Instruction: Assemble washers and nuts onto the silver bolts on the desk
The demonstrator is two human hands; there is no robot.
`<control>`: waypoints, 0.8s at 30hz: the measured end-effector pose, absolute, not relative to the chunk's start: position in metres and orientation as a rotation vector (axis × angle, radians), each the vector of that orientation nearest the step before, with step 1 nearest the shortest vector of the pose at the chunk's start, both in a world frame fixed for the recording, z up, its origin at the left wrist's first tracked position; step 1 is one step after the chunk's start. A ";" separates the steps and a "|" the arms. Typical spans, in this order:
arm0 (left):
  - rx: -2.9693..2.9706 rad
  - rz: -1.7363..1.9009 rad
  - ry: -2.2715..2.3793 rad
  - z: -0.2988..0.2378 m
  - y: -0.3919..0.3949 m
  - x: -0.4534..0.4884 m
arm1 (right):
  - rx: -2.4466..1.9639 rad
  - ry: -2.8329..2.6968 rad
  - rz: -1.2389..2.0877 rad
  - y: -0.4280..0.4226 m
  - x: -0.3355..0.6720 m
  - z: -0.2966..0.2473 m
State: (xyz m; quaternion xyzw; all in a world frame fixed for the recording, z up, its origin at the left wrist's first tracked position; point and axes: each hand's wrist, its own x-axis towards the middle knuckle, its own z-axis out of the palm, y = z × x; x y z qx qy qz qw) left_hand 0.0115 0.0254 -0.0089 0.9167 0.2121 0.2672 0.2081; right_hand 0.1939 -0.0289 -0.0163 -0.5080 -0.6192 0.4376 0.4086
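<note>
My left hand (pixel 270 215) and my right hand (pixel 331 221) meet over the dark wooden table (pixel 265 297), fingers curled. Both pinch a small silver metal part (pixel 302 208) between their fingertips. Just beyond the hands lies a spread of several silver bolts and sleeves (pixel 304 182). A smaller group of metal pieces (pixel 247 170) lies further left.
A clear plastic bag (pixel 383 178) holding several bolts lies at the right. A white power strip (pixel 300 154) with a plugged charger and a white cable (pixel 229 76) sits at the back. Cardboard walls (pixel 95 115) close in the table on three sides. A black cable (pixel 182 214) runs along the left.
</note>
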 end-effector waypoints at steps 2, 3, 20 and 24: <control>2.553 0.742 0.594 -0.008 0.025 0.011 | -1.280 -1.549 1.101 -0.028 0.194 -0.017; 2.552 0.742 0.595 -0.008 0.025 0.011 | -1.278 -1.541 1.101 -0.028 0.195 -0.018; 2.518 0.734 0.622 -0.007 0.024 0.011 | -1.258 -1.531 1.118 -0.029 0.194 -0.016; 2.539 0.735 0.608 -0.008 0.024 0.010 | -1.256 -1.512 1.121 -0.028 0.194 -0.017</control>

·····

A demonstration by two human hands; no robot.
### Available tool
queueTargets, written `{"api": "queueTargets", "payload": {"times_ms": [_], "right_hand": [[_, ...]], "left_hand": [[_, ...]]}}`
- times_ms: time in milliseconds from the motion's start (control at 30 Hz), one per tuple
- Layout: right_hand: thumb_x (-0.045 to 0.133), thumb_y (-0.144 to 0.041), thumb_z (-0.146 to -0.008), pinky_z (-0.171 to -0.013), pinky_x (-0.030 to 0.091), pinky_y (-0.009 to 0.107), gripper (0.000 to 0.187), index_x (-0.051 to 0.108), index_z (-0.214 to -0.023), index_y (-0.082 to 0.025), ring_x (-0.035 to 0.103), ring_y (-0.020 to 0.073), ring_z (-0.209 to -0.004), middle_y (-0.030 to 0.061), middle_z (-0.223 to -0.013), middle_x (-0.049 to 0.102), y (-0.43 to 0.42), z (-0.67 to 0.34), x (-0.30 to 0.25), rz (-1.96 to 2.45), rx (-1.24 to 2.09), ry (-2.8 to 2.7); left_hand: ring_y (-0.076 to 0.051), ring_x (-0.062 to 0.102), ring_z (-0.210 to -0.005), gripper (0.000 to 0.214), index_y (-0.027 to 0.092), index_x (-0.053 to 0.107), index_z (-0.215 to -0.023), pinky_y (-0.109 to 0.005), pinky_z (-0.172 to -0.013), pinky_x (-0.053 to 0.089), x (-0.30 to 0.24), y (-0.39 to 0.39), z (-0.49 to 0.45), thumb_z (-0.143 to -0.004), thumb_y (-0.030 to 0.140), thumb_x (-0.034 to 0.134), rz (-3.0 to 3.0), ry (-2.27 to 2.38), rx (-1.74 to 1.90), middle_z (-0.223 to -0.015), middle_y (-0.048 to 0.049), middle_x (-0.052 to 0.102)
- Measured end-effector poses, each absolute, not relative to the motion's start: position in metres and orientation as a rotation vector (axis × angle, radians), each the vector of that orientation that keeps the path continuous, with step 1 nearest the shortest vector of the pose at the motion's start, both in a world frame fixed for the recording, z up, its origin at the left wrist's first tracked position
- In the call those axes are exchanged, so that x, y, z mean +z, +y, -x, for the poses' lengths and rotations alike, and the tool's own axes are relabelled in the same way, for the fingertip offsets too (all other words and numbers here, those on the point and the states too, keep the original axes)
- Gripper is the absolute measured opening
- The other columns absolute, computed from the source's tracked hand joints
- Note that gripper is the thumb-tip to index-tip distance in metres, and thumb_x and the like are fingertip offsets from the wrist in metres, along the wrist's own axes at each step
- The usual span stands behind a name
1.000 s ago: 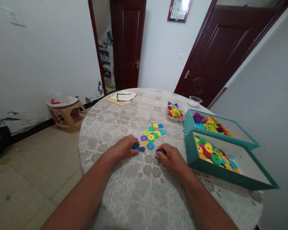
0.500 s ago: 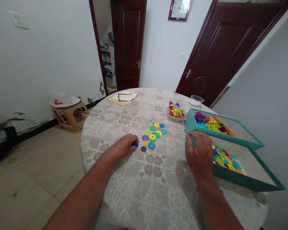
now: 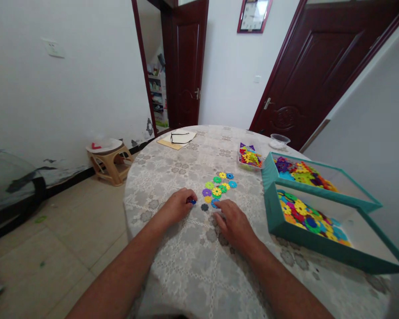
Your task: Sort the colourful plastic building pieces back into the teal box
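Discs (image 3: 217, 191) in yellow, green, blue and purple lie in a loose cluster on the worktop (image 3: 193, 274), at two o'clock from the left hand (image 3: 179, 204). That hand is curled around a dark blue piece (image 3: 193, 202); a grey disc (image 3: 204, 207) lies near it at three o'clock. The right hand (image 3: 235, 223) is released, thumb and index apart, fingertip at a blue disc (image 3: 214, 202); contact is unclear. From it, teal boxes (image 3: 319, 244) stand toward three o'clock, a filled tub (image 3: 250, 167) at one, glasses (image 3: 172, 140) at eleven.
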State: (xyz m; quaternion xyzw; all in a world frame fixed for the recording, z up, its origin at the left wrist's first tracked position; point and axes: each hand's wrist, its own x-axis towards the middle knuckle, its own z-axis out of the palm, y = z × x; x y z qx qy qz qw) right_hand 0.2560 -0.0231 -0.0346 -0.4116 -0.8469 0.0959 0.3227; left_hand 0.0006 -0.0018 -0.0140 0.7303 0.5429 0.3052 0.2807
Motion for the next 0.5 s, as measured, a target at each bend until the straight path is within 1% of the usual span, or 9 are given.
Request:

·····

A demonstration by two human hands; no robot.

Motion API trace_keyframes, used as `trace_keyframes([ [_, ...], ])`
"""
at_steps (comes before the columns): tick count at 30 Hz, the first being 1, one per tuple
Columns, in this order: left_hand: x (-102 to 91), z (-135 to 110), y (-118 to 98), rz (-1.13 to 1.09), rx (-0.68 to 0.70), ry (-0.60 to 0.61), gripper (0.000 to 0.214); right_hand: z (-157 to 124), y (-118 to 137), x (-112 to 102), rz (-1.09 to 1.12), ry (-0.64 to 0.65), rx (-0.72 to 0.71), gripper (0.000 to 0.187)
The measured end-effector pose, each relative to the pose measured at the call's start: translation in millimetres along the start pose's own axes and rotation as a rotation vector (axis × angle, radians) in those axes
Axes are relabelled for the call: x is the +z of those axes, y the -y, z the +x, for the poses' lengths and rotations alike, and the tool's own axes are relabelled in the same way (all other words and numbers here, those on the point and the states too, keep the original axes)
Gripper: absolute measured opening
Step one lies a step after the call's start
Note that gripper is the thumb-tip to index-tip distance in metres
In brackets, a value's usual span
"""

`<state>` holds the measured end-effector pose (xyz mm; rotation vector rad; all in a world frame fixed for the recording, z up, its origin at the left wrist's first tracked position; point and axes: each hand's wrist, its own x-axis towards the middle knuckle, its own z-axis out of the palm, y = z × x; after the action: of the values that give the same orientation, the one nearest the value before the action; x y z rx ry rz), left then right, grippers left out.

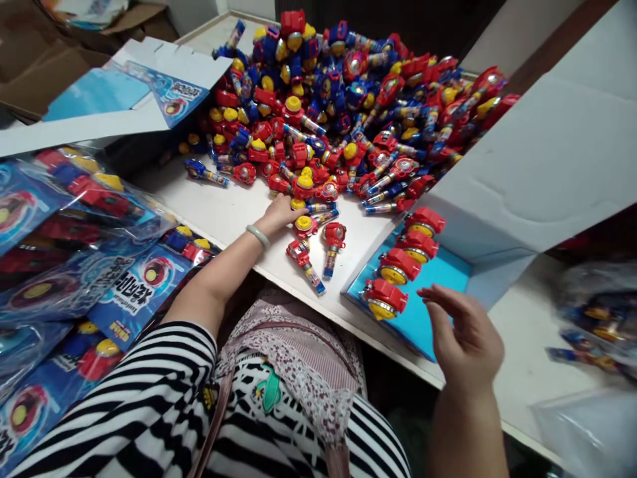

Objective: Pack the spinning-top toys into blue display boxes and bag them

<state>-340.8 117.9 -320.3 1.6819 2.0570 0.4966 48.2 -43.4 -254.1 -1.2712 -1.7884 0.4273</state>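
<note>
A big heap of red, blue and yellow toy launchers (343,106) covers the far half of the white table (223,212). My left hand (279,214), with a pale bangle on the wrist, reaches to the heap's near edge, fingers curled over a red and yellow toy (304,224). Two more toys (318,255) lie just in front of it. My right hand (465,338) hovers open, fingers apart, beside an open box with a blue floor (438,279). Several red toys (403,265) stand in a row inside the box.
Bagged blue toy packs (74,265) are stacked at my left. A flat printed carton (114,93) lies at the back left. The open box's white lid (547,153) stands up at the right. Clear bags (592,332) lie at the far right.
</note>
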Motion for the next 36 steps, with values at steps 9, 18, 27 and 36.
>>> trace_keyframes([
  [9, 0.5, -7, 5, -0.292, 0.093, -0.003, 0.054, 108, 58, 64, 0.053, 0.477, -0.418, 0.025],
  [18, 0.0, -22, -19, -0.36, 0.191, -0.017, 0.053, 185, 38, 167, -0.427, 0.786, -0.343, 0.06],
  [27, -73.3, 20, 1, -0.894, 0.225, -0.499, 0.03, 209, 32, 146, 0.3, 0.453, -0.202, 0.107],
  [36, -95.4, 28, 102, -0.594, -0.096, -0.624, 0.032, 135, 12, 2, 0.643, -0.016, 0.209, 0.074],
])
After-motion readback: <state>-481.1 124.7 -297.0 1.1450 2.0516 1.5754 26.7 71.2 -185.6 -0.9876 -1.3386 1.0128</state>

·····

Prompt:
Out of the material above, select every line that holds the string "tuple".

Answer to this exercise:
- times_ms: time in milliseconds from the motion's start (control at 30 Hz), one per tuple
at_steps (comes before the columns): tick count at 30 Hz, the first being 1, one per tuple

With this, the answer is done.